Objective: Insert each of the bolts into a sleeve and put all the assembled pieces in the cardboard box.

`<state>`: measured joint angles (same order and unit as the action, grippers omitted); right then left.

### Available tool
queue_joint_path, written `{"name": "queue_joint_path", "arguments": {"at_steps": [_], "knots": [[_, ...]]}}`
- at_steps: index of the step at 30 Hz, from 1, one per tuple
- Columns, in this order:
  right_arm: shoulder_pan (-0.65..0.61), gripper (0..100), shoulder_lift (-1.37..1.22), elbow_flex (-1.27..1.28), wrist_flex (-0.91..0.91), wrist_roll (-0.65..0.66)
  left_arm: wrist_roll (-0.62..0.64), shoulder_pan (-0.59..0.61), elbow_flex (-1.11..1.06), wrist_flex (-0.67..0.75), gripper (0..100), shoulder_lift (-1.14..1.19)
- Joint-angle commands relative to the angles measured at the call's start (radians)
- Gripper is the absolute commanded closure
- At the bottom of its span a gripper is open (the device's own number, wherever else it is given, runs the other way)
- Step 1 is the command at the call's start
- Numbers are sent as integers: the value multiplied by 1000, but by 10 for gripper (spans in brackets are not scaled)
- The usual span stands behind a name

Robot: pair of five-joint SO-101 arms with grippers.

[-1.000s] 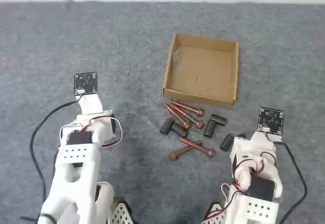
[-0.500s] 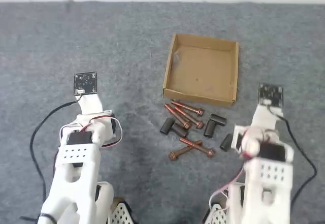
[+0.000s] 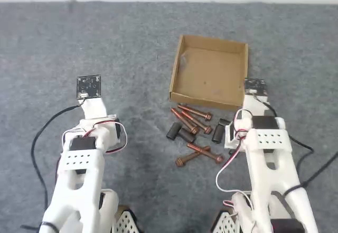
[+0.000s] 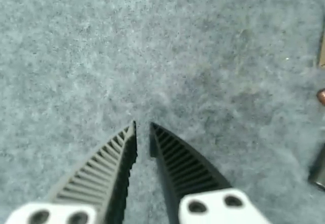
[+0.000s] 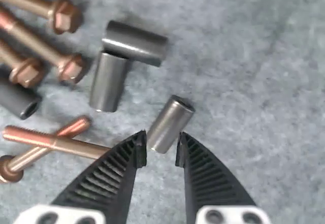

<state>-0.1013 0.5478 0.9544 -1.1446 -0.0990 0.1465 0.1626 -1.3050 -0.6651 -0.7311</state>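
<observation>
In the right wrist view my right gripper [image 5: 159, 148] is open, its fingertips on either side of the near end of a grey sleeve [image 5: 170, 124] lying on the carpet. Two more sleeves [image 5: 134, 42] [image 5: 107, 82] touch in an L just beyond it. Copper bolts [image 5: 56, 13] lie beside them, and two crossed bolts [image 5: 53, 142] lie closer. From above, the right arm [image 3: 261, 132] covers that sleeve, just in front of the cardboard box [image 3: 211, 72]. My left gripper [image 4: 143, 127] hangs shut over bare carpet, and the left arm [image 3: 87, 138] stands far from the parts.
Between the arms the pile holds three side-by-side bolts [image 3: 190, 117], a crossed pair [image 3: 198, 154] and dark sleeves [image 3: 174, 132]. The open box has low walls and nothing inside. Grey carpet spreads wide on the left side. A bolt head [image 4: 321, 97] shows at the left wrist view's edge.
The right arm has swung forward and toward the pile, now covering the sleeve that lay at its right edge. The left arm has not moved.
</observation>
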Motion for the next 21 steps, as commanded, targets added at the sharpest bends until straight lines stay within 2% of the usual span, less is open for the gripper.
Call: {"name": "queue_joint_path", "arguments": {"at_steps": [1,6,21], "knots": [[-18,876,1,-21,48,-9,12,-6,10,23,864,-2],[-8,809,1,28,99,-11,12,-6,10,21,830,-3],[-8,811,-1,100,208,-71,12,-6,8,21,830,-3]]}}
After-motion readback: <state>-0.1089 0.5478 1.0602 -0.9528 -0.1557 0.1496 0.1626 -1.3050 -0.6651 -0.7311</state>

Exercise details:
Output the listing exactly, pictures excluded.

Reply to the task:
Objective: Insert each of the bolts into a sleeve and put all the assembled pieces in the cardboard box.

`<state>`: measured joint angles (same order and unit as the action, grippers omitted); right then left.

### Available tool
queue_joint_path, written `{"name": "queue_joint_path", "arguments": {"at_steps": [_], "knots": [[_, ...]]}}`
- at_steps: index of the step at 30 Hz, from 1, one per tuple
- Columns, in this order:
  right_arm: shoulder_pan (-0.65..0.61), gripper (0..100), shoulder_lift (-1.37..1.22), elbow_flex (-1.27..1.28), wrist_flex (-0.91..0.91), wrist_roll (-0.65..0.66)
  left_arm: wrist_roll (-0.62..0.64), shoulder_pan (-0.59..0.61), elbow_flex (-1.11..1.06), wrist_flex (-0.67..0.75), gripper (0..100), shoulder_lift (-1.14..1.19)
- Joint-angle commands relative to the angles measured at the call's start (radians)
- Gripper is the absolute commanded closure
- At the bottom of its span a gripper is open (the device's own number, wherever else it is given, runs the other way)
- Step 1 is the command at the call's start
- Numbers are sent as integers: the value multiplied by 1000, but by 10 for gripper (spans in brackets are not scaled)
- The usual span stands behind a name

Robot: pair of five-joint SO-101 arms with grippers.

[-1.000s] 
[-0.500s] 
[+0.000s] 
[+0.000s] 
[+0.000s] 

<state>-0.1013 0.5478 0.9544 -1.1446 -0.0990 0.1465 0.1626 -1.3050 -0.6651 -0.7311</state>
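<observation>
In the right wrist view my right gripper [image 5: 159, 148] is open, its fingertips on either side of the near end of a grey sleeve [image 5: 170, 124] lying on the carpet. Two more sleeves [image 5: 134, 42] [image 5: 107, 82] touch in an L just beyond it. Copper bolts [image 5: 56, 13] lie beside them, and two crossed bolts [image 5: 53, 142] lie closer. From above, the right arm [image 3: 261, 132] covers that sleeve, just in front of the cardboard box [image 3: 211, 72]. My left gripper [image 4: 143, 127] hangs shut over bare carpet, and the left arm [image 3: 87, 138] stands far from the parts.
Between the arms the pile holds three side-by-side bolts [image 3: 190, 117], a crossed pair [image 3: 198, 154] and dark sleeves [image 3: 174, 132]. The open box has low walls and nothing inside. Grey carpet spreads wide on the left side. A bolt head [image 4: 321, 97] shows at the left wrist view's edge.
The right arm has swung forward and toward the pile, now covering the sleeve that lay at its right edge. The left arm has not moved.
</observation>
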Motion for the next 21 steps, as commanded, targets added at the sharpest bends until straight lines stay within 2% of the usual span, less is open for the gripper.
Call: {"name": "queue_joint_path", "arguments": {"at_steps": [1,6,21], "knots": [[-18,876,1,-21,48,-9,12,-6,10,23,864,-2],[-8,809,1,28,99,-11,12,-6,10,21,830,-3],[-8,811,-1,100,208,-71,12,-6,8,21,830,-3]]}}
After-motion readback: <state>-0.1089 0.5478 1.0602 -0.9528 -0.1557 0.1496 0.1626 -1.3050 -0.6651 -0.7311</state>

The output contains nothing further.